→ What is being asked: Set down each line of the data below exactly as it stands, dropping the pictures.

______________________________

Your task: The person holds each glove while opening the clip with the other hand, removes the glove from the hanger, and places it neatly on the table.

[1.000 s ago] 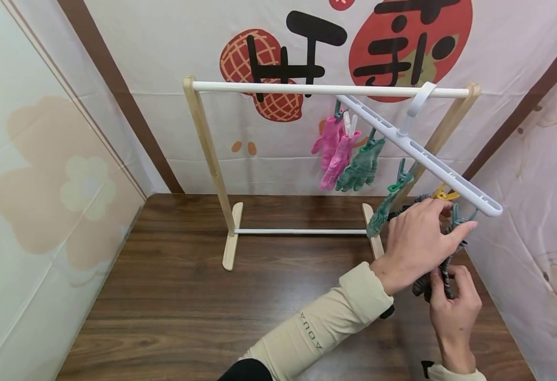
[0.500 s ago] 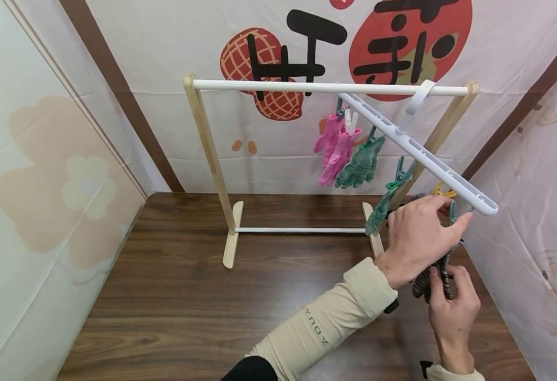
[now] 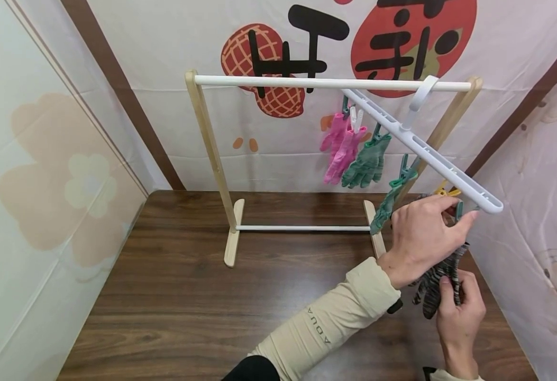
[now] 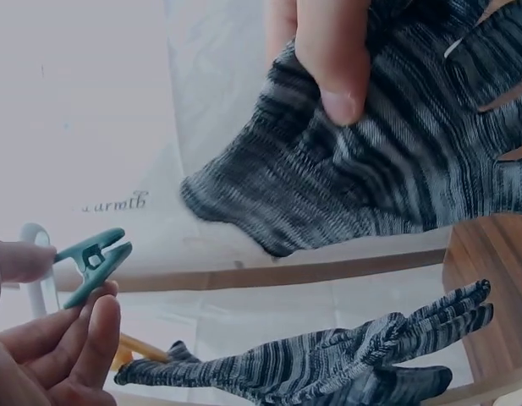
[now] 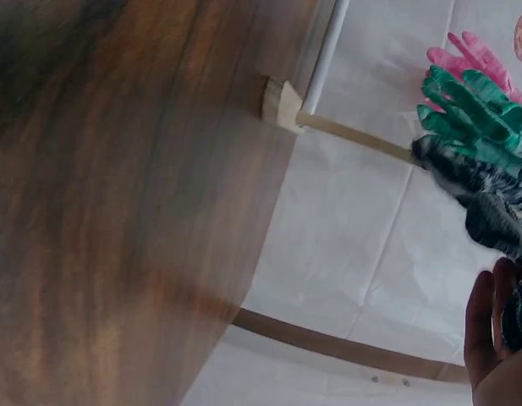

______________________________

→ Finished task:
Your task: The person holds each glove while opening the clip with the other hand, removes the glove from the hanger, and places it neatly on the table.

[1.000 s ago] 
[0.500 s ago] 
[now] 
[now] 
[now] 

Whatever the exercise asked has now been answered.